Samuel Fillion-Doiron

Étudiant en Enseignement de l’univers social et de l’éthique et culture religieuse au secondaire, vice-président régional de la Capitale Nationale et de Chaudière-Appalaches au Parti conservateur du Québec.

Tout le monde sur le BS

Samuel Fillion Doiron

Par pitié, ne faites pas ça, notre province ne s’en remettrait jamais et cela ne ferait que donner à Québec solidaire la société dont elle rêve. Une nation où la responsabilité n’est plus de mise parce que le gouvernement s’occupe de tout et détermine le montant d’argent auquel vous avez droit.

Ceci étant dit, j’aimerais faire remarquer que le Québec est actuellement aux prises avec une problématique de ce genre, mais de façon plus subtile. Je trouve cela malheureux de devoir le dire mais… la province entière est sur le bien-être social.

Certes, les gens se lèvent chaque matin pour aller travailler afin de subvenir à leurs besoins, mais lorsque les besoins sont d’un autre ordre que le logement, la nourriture, se vêtir et s’amuser, c’est le gouvernement qui s’en occupe. Ne jugeons toutefois pas les Québécois, car le véritable problème est la déresponsabilisation de ces derniers par le modèle québécois. Pour tuer un serpent il faut couper sa tête, mais quelle est la tête de ce serpent?

La première chose à laquelle les gens peuvent penser est la fameuse péréquation qui n’est rien de plus qu’un chèque de dix milliards de dollars payé par les provinces de l’Ouest.

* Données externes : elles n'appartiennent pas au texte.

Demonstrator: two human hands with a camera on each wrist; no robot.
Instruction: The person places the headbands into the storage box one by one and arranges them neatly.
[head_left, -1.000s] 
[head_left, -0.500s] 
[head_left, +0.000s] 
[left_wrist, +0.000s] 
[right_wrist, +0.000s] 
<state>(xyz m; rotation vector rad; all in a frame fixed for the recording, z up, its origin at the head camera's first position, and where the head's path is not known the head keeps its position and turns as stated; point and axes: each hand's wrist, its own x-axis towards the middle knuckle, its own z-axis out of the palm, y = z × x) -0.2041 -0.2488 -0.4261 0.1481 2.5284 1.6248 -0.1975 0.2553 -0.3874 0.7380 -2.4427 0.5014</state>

Je serais d’ailleurs bien content que l’on abolisse cette mesure totalement inéquitable afin que nos gouvernements se forcent davantage à mieux gérer notre argent et nos services; mais au-delà de tout cela, saviez-vous qu’il y avait bien pire encore?

Le Québec a de très beaux programmes. Nous avons l’aide juridique, l’aide sociale, l’éducation aux adultes… mais ceux que j’ai nommés, ainsi que d’autres, sont payés par le gouvernement fédéral à 50%. C’est quand même spécial d’imaginer que même le programme d’aide sociale vit sur l’aide sociale; personnellement, je trouve cela déplorable et scandalisant.

Mais je crois que ce qui est le plus triste et drôle à la fois, c’est qu’il y a des gens qui veulent se séparer du Canada. Ces séparatistes ont souvent la même vision de la gestion gouvernementale que nos fédéralistes actuels, alors je leur souhaite bonne chance pour faire vivre les programmes sociaux sans le chèque fédéral.

La tête du serpent était pas mal plus loin que l’on ne pensait, n’est-ce pas? Maintenant, il faut qu’on apprenne à bien se gérer et à faire plus avec moins afin que le Québec cesse de vivre sur le bien-être social. Les partis de gauche parlent souvent de projets de société; le mien serait de voir le Québec devenir une province avec de belles opportunités d’emploi, où les libertés individuelles sont respectées, où les gens ont des services qui équivalent les impôts payés et, possiblement, j’aimerais voir un article de journal qui parle des « Québec Papers ». Le Québec peut devenir fort, il faut simplement avoir le courage de frapper certaines vaches sacrées.

Où est-ce que tu t’en vas avec ça, mon Sam?

Très probablement dans le mur si le Québec n’élit pas un gouvernement du Parti conservateur du Québec dans les prochaines années.